Not as such. There are exciting applications of technologies from all different areas of quantum but what would be exciting for me to witness is the routine integration of quantum technologies with existing infrastructure. There are many quantum technologies that are already part of our everyday lives, although we don’t necessarily realise it. I certainly didn’t realise before I started working on this project that, for example, laser technology is based on quantum mechanics, as are computers, the components that make them, and the internet. I’m finding that some of the applications we are told will come with the full rollout of quantum technologies seem as if they could be some years away. What I’m personally drawn to and find particularly interesting is things that are on the cusp of something, at that intersection of becoming the next big thing. We’re almost at that point with quantum, but not quite. I’m not waiting for the largest quantum computer to be installed in a bank, or in a government facility, what I want to see is all those little changes that are imperceptibly adopted as part of everyday life but that have a profound impact in the long run. There’s no doubt about it, quantum computers are going to be groundbreaking for many sciences in particular and will enable things like faster drug development or vaccine development, which we’ve seen the importance of over the last year. However, not everyone is working on drug development or on something like calculating the size of black holes, so for the rest of us it will be the small things that make a big difference. The small changes that contribute to a completely different landscape – that’s what I’m excited to see.

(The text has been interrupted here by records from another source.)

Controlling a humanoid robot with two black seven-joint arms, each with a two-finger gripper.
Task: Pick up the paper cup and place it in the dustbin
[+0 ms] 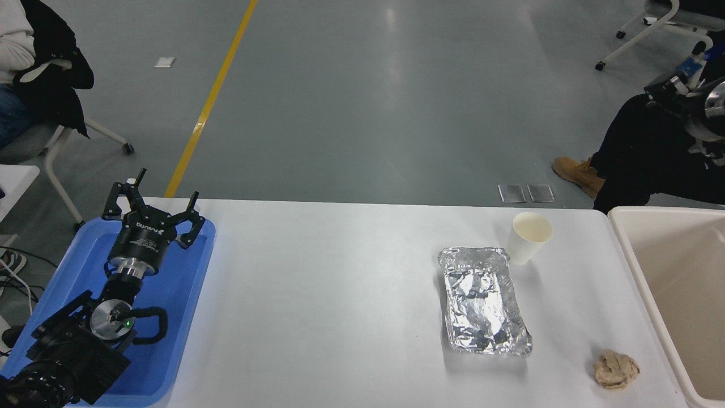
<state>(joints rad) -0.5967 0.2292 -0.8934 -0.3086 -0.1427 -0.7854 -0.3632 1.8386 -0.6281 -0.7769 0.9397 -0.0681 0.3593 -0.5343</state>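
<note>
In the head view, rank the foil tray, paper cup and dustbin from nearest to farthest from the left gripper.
From the left gripper, at the table's left over the blue tray:
1. Foil tray, right of centre.
2. Paper cup, just beyond the foil tray's far right corner.
3. Dustbin, at the table's right end.

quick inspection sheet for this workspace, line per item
surface: white table, mostly bare in the middle
job's things: paper cup upright at the far right, beside the foil tray's far corner; dustbin off the table's right edge
clutter: foil tray; crumpled brown paper ball near the front right; blue tray at the left
grippers: left gripper open, parked over the blue tray; right gripper at the upper right edge, far from the cup, state unclear
cables: dark cables by the left edge
surroundings: grey floor with yellow line; seated people at both top corners
</note>
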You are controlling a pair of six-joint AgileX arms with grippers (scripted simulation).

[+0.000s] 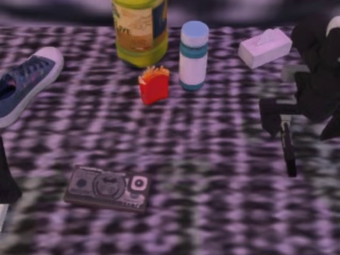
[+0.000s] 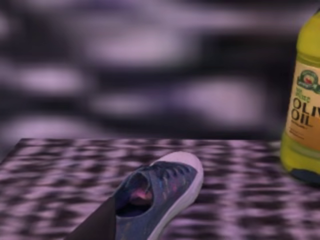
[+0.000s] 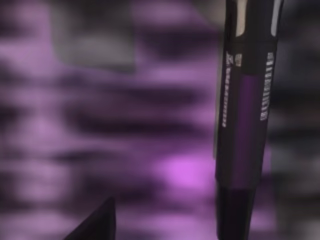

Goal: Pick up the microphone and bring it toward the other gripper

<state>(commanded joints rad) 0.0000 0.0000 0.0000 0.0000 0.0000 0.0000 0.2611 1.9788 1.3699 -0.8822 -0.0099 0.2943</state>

What are your hopes for the future?
I really hope that quantum stops being an intimidating word for many people. It was for me before I started work on this project. I’m surrounded by many talented scientists who are very enthusiastic about what they do and they’re incredibly good at communicating why they do it, how they go about it and what they hope the end result is going to be. I hope that as many school kids as possible are surrounded by teachers who feel equally enthused about the possibilities of quantum. Certainly as part of our project work, we’ve collaborated with colleagues in the National STEM Learning Centre to train a cohort of quantum STEM ambassadors with the aim of visiting schools and inspiring the next generation of quantum practitioners! I hope that more people find out more about the potential applications and benefits of quantum and realise that it’s not a scary word, it’s not science fiction, it is a reality, and it could contribute to many wider benefits.
What would you say to young people who are considering pursuing a career in STEM, particularly in a role like yours?
Just do it! You don’t have to have a background in STEM to become a project manager, but it certainly helps if you want to work on a large science-based project. Even if you don’t want to be a project manager and you want to be a quantum researcher, or a quantum entrepreneur, or a quantum data analyst or patent lawyer or communications expert, then do it. It’s a very exciting area, there are lots of interesting things happening, there’s a lot of investment at the moment and there’s a growing quantum community which is very close knit. Most of the people who work as part of the UK National Quantum Technologies Programme know each other, we all support each other and that is the case for people at other university institutions, which are partners in this programme, or small startups, or even big multinational companies. Quantum is big news, but the community is very close knit and works very well collaboratively, so it’s exciting to be part of it. Anyone can do it because there are many opportunities in many different directions, so come and join us!